- Born: 15 October 1978 (age 46) Friedrichshain, East Berlin, East Germany
- Occupation: Actress;

= Ulrike Röseberg =

German actress

Ulrike Röseberg (born 15 October 1978) is a German stage and television actress.

==Career==
After graduating from high school, Röseberg completed her acting studies in the Brandenburg state capital Potsdam at the Konrad Wolf Film University of Babelsberg at Babelsberg Studio, where she graduated with a diploma. After her permanent engagement at the Salzburger Landestheater, she performed in many theaters, including the Bregenzer Landestheater and the Klosterruine Boitzenburg.
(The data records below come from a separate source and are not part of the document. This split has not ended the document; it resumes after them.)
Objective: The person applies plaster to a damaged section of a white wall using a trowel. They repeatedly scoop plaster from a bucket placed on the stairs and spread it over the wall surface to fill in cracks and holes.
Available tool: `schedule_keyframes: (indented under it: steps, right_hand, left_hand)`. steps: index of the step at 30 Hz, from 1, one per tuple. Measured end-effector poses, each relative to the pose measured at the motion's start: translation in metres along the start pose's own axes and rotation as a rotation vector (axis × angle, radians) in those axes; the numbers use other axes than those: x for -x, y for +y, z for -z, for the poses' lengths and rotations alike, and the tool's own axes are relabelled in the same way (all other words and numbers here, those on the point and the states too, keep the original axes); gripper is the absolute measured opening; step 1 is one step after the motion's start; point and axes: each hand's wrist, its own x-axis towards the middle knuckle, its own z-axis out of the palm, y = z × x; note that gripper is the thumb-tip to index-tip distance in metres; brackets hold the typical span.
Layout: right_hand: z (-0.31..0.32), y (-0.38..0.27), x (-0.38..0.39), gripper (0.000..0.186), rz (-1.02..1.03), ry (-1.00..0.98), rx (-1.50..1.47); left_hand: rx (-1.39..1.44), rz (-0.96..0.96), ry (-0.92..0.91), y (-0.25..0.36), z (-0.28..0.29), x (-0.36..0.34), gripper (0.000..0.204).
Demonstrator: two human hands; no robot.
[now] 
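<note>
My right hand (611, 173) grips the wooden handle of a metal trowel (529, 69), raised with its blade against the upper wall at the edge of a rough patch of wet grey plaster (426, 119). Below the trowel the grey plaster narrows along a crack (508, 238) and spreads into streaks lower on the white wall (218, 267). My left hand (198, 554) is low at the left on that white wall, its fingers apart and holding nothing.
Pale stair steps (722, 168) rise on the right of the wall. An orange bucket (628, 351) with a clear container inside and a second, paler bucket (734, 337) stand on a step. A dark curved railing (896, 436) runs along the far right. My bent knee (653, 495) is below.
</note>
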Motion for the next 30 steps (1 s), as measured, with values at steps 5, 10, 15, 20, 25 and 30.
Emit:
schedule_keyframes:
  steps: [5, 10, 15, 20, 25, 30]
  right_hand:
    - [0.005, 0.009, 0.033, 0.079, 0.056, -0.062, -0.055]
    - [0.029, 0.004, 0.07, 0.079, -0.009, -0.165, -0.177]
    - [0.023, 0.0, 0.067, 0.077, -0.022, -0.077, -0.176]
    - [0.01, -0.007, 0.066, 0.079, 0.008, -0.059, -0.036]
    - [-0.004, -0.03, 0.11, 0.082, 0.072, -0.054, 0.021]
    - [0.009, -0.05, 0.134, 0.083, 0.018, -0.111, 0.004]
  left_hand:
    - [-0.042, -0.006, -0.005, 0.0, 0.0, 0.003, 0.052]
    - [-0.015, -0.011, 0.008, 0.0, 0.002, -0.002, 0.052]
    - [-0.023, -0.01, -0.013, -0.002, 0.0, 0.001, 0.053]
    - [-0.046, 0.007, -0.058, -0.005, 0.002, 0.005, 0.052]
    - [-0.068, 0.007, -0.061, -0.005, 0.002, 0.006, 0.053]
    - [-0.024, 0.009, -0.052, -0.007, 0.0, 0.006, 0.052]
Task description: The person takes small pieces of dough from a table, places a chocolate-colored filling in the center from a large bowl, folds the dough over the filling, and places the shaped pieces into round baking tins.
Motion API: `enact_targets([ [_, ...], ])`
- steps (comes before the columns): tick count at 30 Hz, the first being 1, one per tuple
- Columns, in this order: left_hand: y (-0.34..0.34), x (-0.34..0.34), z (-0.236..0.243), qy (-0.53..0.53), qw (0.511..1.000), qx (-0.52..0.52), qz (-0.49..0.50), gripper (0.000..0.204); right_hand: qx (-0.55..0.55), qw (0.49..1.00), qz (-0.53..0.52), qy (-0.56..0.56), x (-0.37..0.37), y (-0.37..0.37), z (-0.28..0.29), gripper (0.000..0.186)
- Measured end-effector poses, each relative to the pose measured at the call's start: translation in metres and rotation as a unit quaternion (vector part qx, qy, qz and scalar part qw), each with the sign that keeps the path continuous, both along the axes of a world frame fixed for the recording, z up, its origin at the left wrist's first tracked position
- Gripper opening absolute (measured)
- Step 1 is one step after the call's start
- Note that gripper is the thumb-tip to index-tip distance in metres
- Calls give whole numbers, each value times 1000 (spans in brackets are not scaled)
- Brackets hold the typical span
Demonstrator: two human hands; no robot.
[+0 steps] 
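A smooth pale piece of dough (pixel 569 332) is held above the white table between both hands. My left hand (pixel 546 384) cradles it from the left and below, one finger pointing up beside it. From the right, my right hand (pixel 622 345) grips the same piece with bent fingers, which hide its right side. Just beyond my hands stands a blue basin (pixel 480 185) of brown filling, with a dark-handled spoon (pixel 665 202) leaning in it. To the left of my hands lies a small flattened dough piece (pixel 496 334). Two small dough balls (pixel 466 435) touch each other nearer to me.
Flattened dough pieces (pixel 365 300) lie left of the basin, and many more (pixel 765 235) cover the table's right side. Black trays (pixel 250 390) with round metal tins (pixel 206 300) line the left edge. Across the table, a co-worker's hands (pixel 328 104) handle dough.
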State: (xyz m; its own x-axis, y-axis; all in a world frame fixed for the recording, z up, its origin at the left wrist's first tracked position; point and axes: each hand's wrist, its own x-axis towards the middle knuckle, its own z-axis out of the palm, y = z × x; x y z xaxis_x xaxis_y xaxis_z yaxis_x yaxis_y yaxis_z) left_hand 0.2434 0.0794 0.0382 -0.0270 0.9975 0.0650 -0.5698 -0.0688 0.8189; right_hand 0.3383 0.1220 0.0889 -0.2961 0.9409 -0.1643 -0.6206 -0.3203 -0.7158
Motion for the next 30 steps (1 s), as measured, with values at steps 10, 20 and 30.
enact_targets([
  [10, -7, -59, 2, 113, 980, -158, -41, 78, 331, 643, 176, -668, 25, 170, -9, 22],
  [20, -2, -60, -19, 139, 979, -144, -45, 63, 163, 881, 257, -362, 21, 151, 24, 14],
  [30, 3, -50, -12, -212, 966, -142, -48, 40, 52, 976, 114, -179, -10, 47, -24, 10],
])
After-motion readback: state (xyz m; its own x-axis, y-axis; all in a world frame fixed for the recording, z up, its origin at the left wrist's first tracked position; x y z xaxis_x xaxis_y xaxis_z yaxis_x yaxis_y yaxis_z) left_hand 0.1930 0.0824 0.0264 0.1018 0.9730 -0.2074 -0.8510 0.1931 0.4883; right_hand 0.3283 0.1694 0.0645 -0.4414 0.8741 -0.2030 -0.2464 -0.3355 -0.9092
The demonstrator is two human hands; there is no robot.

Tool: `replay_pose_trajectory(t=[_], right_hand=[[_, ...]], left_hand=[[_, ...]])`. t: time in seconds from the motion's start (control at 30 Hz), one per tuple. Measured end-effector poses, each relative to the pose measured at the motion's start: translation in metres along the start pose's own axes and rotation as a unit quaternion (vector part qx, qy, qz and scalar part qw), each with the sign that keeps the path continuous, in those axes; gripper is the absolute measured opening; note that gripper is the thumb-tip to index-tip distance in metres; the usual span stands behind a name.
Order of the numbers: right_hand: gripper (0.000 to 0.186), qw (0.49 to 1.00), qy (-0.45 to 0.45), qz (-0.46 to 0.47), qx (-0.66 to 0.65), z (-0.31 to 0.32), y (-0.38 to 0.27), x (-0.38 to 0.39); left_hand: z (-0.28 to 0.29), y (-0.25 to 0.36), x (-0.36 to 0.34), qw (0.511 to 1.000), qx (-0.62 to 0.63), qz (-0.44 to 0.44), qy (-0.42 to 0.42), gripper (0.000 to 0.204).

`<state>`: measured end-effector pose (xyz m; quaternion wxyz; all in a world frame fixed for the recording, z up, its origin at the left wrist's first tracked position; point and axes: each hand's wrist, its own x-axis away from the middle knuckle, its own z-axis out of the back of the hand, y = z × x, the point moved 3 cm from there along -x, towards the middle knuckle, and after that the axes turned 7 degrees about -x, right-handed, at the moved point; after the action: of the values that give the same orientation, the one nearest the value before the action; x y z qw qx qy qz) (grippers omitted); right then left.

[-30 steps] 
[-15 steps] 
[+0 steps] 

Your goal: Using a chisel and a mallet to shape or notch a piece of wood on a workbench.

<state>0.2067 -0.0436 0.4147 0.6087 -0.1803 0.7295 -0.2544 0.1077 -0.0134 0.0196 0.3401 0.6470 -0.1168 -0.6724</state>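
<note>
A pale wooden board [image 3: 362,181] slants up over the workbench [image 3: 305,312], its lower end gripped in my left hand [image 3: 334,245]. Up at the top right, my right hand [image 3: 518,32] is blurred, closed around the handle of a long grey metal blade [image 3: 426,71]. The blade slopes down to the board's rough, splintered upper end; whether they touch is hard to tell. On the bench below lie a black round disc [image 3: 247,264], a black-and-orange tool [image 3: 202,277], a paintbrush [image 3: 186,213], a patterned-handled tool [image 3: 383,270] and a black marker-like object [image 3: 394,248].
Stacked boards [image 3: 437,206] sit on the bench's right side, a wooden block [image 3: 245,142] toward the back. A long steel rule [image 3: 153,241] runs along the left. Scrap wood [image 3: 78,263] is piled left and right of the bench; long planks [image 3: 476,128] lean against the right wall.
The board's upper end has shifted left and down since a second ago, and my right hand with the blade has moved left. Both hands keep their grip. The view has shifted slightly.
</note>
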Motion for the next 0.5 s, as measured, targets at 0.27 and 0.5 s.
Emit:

The role of Annette Bergmann in the television series Alles was zählt, which she portrayed from 2006 to 2012, was her first major television role; on 1 June 2012 her character was killed off in episode 1445. Since then, she has appeared in various television series, including Heiter bis tödlich: Zwischen den Zeilen, Cologne P.D., SOKO Leipzig and Block B - Unter Arrest.

==Personal life==
In August 2013, Röseberg entered into a registered civil partnership with her long-time friend Franzi. On 5 February 2021, she took part in the #ActOut initiative in SZ-Magazin with 184 other lesbian, gay, bisexual, queer, non-binary and transgender actors.